If we can fix this in WildcardQuery too, we can remove the limit
parameter from QueryParsers completely, which is also a big bonus.
@rmuir
Copy link
Copy Markdown
Member Author

rmuir commented Apr 8, 2026

Feel free to toss this PR if anyone wants to iterate elsewhere, I mainly wanted to:

  • prototype what it would look like to remove these parameters from queries/parsers api
  • see how the tests behaved when I took away the DFA and try to understand what else needs to be done

If we could get this "implicit" determinization out of all places where it can go exponential, then it simplifies the problem: determinization only happens if the user themself does it.
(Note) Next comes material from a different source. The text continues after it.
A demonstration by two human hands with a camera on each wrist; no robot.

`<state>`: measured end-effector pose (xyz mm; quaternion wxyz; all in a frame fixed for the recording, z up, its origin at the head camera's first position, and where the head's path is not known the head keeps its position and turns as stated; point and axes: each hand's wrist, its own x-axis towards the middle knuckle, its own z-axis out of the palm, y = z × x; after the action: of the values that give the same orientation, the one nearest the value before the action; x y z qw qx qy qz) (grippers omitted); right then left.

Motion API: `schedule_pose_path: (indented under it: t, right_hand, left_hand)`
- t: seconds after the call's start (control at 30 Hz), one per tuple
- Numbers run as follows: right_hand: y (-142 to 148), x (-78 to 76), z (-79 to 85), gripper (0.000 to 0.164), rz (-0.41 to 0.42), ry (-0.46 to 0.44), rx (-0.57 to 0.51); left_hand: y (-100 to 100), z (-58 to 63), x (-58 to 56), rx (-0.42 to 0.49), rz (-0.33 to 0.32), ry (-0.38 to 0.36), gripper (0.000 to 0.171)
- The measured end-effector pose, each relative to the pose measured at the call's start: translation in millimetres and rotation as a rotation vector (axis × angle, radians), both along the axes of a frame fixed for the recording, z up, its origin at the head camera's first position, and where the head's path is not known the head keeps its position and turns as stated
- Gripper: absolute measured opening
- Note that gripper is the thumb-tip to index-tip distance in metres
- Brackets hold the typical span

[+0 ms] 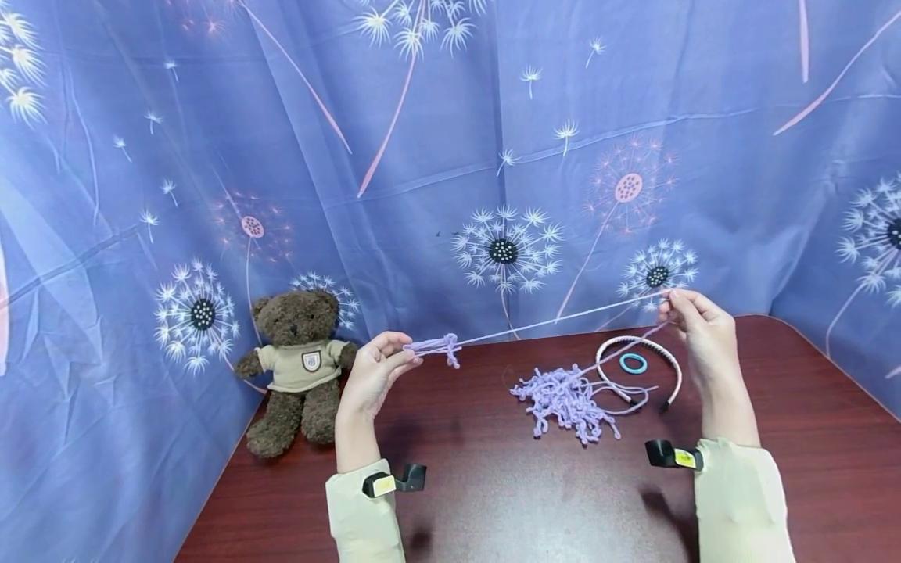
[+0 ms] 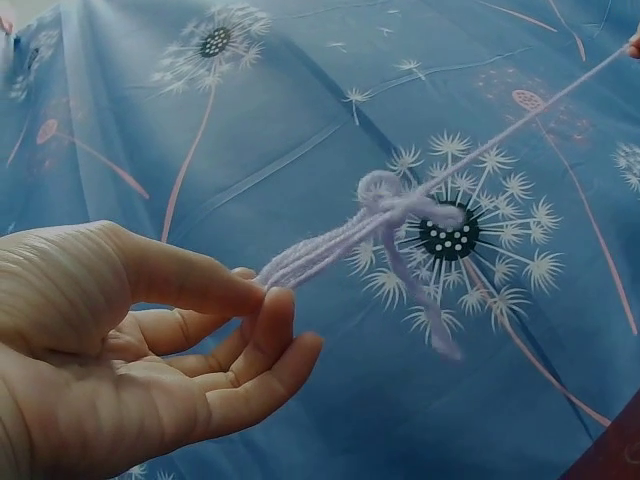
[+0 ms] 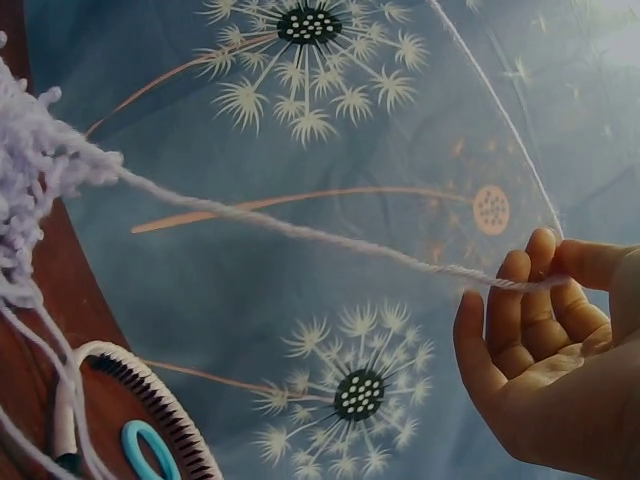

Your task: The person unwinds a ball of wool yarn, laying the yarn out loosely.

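Observation:
My left hand (image 1: pixel 378 369) pinches a small looped bundle of lilac yarn (image 2: pixel 320 247) between thumb and fingertips, with a knot and a short loose tail beyond them. From that knot a single strand of yarn (image 1: pixel 556 319) runs taut, rising rightward to my right hand (image 1: pixel 706 332), which pinches it between thumb and forefinger. Past the right fingertips the yarn (image 3: pixel 330 237) slants back down to a fluffy lilac yarn pile (image 1: pixel 566 400) on the table. Both hands are raised above the tabletop.
Behind the yarn pile lie a white headband (image 1: pixel 679 367) and a turquoise ring (image 1: pixel 633 363). A brown teddy bear (image 1: pixel 299 367) in a beige shirt sits at the table's left edge. A blue dandelion-print curtain (image 1: pixel 422 258) hangs behind the dark red table (image 1: pixel 479 493).

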<state>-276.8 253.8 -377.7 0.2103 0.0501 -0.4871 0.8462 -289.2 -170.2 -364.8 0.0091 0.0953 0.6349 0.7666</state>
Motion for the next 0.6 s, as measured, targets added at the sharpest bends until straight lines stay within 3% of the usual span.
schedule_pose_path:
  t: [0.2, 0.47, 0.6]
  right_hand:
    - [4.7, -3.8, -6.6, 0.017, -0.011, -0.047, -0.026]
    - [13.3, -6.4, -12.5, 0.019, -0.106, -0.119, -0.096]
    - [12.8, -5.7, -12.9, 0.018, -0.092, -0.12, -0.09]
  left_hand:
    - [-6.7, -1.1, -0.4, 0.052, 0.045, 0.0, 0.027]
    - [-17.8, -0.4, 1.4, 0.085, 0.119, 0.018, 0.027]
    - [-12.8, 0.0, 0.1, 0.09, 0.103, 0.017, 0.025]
e.g. for RegexpQuery, if a user really really wants a DFA for some special purpose, they can still do it, but it is because they are calling themselves calling determinize():

var automaton = regexp.toAutomation();
var dfa = Operations.determinize(automaton);
new AutomatonQuery(dfa, ...)

This simplifies the problem because then we can think about how determinize() should look without concerning ourselves with how it will "cascade" across a ton of other APIs.

@drempapis
Copy link
Copy Markdown
Contributor

@rmuir, before going further, I wanted to check with you, would you prefer that follow-up work happens on this branch/PR, or should I fork this and open a separate PR building on your approach? Happy to iterate either way, just want to align with how you’d like this to evolve.

@rmuir
Copy link
Copy Markdown
Member Author

rmuir commented Apr 8, 2026

@rmuir, before going further, I wanted to check with you, would you prefer that follow-up work happens on this branch/PR, or should I fork this and open a separate PR building on your approach? Happy to iterate either way, just want to align with how you’d like this to evolve.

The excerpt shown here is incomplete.